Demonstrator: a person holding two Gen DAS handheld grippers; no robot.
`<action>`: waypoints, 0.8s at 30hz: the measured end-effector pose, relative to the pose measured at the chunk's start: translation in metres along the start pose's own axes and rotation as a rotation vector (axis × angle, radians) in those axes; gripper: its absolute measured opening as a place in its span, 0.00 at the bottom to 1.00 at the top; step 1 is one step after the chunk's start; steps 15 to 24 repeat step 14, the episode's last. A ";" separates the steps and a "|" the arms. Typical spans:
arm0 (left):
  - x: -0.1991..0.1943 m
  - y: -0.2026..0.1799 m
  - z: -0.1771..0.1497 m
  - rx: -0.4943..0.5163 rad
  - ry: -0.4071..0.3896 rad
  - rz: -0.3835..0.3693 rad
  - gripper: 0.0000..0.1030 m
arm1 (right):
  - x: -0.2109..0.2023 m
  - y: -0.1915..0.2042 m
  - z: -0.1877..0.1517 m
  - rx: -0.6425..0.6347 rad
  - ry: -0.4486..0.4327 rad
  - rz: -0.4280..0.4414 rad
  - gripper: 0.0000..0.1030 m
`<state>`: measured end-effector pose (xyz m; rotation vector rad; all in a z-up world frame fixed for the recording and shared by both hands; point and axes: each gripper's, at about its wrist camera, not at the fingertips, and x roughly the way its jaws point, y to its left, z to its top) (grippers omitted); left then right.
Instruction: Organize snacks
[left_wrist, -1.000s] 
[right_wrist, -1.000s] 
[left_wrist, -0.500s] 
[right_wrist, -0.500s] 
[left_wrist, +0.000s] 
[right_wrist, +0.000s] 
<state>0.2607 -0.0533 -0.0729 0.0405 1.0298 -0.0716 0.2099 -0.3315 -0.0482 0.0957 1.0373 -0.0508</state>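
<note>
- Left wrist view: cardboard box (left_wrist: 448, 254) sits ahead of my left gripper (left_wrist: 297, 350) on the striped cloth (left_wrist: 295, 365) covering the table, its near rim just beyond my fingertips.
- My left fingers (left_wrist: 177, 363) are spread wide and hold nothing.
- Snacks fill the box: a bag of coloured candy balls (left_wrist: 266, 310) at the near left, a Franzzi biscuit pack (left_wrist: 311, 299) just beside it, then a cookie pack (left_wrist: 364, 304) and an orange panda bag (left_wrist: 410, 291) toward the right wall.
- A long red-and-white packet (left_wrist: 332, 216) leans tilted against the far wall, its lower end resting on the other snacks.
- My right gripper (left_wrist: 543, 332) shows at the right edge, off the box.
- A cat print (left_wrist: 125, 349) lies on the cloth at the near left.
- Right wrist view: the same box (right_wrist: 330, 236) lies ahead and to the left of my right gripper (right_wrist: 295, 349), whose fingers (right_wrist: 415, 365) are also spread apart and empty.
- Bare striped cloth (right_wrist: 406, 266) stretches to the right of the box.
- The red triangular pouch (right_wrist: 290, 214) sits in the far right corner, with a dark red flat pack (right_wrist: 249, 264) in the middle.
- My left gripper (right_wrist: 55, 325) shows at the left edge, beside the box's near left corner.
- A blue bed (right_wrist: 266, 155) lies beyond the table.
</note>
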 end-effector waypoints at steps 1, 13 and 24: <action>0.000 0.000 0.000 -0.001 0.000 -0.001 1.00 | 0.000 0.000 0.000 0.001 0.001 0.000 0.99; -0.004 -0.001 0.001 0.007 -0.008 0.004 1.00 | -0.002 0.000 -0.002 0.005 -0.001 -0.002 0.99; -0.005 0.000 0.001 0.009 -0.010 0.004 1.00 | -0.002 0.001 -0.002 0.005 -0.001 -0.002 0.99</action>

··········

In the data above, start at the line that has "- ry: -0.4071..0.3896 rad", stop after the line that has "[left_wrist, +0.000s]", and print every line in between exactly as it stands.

  - ry: -0.4071..0.3896 rad
  - rz: -0.3835..0.3693 rad
  - gripper: 0.0000..0.1030 m
arm1 (right):
  - x: -0.2109..0.2023 m
  - y: -0.1915..0.2042 m
  - z: -0.1877..0.1517 m
  - rx: -0.6425..0.6347 rad
  - ry: -0.4486..0.4327 rad
  - rz: -0.4280..0.4414 rad
  - gripper: 0.0000..0.1030 m
`<state>`: measured end-effector pose (xyz m; rotation vector rad; all in a z-up world frame fixed for the recording and shared by both hands; point and axes: each gripper's, at about its wrist camera, not at the fingertips, and x roughly the way its jaws point, y to its left, z to its top) (grippers omitted); left then right.
Instruction: Organize snacks
[left_wrist, -1.000s] 
[right_wrist, -1.000s] 
[left_wrist, -0.500s] 
[right_wrist, -0.500s] 
[left_wrist, +0.000s] 

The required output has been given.